Could future oceanic and weather conditions permit sea snakes to disperse from the Indo-Pacific to the Atlantic Ocean? It is believed to be quite unlikely. Thus, we do not expect sea snakes to appear on the beaches of Florida, like those occasional snakes that have drifted to land on beaches in California. There is simply no source.

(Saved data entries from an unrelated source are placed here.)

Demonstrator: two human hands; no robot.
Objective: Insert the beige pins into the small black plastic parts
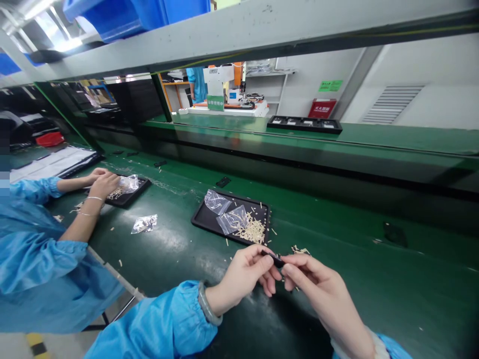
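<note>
Between my two hands, above the green bench, is a small flat black part (pixel 275 260), seen nearly edge-on. Thumb and fingers of my left hand (pixel 251 269) pinch its left end. My right hand (pixel 312 279) has thumb and forefinger closed at its right end; whether a smaller piece is also in that pinch is hidden. Just beyond my hands lies a black tray (pixel 209 219) with a heap of small cream strips (pixel 252 229) and clear plastic bags (pixel 232 219). More strips (pixel 300 250) are scattered on the bench behind my right hand.
A co-worker in a blue smock (pixel 33 249) works over another black tray (pixel 129 199) at the left. A small clear bag (pixel 145 224) lies between us. Flat black parts (pixel 223 182) dot the bench (pixel 355 284). A grey shelf beam (pixel 239 37) crosses overhead.
</note>
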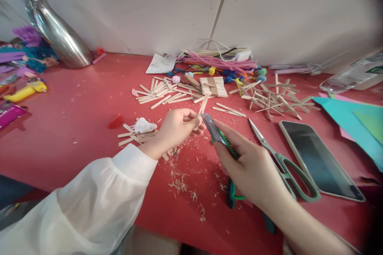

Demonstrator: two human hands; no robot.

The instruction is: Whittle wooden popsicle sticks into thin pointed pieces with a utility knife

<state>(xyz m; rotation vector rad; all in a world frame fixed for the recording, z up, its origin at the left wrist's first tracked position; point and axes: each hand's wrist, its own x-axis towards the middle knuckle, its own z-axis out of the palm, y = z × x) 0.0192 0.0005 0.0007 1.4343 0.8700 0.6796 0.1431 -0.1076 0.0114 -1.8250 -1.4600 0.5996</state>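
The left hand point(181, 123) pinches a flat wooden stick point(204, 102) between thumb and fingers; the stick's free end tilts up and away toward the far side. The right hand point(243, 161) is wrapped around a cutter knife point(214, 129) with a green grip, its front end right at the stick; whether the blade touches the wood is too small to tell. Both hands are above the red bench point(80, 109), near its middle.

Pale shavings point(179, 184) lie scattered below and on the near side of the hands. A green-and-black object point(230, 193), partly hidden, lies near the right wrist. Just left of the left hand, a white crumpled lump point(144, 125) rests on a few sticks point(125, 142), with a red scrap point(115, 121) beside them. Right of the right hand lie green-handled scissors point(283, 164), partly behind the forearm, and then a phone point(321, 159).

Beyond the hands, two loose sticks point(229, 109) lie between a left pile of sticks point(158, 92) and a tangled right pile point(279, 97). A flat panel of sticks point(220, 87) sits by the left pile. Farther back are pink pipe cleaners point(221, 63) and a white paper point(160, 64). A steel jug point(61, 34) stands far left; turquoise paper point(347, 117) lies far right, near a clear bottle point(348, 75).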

There are signs that some populations and species of sea snakes are in decline or have gone extinct owing to changes in rainfall patterns, water temperatures, environmental contamination or human exploitation. Future climatic changes might bring negative and positive impacts on the biogeography of sea snakes.
From my experience watching sea snakes swim with graceful undulations over coral reefs, losing them (or any other marine organism) would be tragic and could threaten the health of coral reefs where sea snakes are top predators and considered to be harbingers of ecosystem change.
Summary of Sea Snakes
It can be said that seeing a snake in the wild is exceptionally special and rare.
Tour groups are not necessarily available to see only sea snakes; however, in some cases spotting a sea snake may be a by-product of another tour in the tropical regions in which they reside.